WORK TO COMPLETE
Each line of the data must be reproduced as it appears.

SUPPLIED INFORMATION
************

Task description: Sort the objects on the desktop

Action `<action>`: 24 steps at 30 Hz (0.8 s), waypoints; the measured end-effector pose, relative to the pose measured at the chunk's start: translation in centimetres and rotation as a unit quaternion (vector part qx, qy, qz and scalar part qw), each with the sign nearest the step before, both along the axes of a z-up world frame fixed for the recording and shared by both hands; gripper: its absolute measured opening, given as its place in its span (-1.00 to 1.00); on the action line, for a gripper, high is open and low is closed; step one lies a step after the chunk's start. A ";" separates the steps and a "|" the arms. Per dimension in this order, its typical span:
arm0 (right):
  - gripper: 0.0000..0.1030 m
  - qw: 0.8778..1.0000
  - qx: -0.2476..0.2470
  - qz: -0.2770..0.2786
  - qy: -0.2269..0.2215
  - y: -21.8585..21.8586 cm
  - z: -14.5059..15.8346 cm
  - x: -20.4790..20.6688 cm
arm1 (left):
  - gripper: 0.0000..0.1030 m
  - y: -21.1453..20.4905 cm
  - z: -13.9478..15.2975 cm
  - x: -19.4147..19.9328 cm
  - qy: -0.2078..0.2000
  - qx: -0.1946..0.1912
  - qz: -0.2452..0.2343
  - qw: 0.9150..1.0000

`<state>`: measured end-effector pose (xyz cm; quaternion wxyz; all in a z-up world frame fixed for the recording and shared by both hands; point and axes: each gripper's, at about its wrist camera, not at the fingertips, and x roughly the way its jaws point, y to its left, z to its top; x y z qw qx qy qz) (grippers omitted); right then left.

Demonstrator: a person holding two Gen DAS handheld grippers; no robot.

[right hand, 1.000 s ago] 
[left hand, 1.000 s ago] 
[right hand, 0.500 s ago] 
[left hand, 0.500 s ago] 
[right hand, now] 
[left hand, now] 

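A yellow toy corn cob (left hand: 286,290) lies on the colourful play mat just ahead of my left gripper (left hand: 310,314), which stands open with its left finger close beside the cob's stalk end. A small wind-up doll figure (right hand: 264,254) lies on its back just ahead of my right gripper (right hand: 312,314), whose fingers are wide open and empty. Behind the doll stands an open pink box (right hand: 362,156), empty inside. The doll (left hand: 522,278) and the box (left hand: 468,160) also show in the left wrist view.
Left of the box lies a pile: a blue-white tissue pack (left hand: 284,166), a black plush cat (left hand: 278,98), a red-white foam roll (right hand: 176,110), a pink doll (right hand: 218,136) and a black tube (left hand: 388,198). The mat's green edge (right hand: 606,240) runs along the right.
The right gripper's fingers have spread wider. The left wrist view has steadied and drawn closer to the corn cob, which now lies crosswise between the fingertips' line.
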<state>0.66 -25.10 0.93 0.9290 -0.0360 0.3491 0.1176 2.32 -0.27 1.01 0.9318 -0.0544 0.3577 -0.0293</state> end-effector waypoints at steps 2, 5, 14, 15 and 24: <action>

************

TASK OUTPUT
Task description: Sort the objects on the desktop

Action `<action>`: 24 steps at 30 Hz (0.8 s), waypoints; the measured end-effector pose, relative to the pose measured at the chunk's start: translation in centimetres and rotation as a unit quaternion (vector part qx, qy, qz and scalar part qw), each with the sign nearest the step before, both along the axes of a z-up world frame fixed for the recording and shared by both hands; gripper: its absolute measured opening, given as its place in its span (-1.00 to 1.00); on the action line, for a gripper, high is open and low is closed; step one lies a step after the chunk's start. A ";" separates the steps and a "|" the arms. Per dimension in this order, its typical span:
arm0 (right):
  - gripper: 0.0000..0.1030 m
  - qw: 0.8778..1.0000
  - qx: -0.2476..0.2470
  - qz: -0.2770..0.2786
  - qy: -0.2269..0.2215
  - y: -21.8585..21.8586 cm
  - z: -14.5059..15.8346 cm
  - x: -20.4790..20.6688 cm
arm1 (left):
  - gripper: 0.0000..0.1030 m
  - y: -21.1453..20.4905 cm
  - z: -13.9478..15.2975 cm
  - x: -19.4147..19.9328 cm
  - qy: -0.2078..0.2000
  - qx: -0.1946..0.1912
  - qz: -0.2452..0.2343
  - qw: 0.9150..1.0000

`<state>`: measured end-effector pose (xyz cm; quaternion wxyz; all in a z-up world frame fixed for the recording and shared by both hands; point and axes: each gripper's, at about its wrist camera, not at the fingertips, and x roughly the way its jaws point, y to its left, z to its top; x y z qw qx qy qz) (grippers omitted); right then left.

Demonstrator: a person holding two Gen DAS handheld grippers; no robot.

[right hand, 1.000 s ago] 
[left hand, 1.000 s ago] 
[right hand, 0.500 s ago] 
[left hand, 0.500 s ago] 
[right hand, now] 
[left hand, now] 

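A yellow toy corn cob (left hand: 286,290) lies on the colourful play mat just ahead of my left gripper (left hand: 310,314), which stands open with its left finger close beside the cob's stalk end. A small wind-up doll figure (right hand: 264,254) lies on its back just ahead of my right gripper (right hand: 312,314), whose fingers are wide open and empty. Behind the doll stands an open pink box (right hand: 362,156), empty inside. The doll (left hand: 522,278) and the box (left hand: 468,160) also show in the left wrist view.
Left of the box lies a pile: a blue-white tissue pack (left hand: 284,166), a black plush cat (left hand: 278,98), a red-white foam roll (right hand: 176,110), a pink doll (right hand: 218,136) and a black tube (left hand: 388,198). The mat's green edge (right hand: 606,240) runs along the right.
The right gripper's fingers have spread wider. The left wrist view has steadied and drawn closer to the corn cob, which now lies crosswise between the fingertips' line.
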<state>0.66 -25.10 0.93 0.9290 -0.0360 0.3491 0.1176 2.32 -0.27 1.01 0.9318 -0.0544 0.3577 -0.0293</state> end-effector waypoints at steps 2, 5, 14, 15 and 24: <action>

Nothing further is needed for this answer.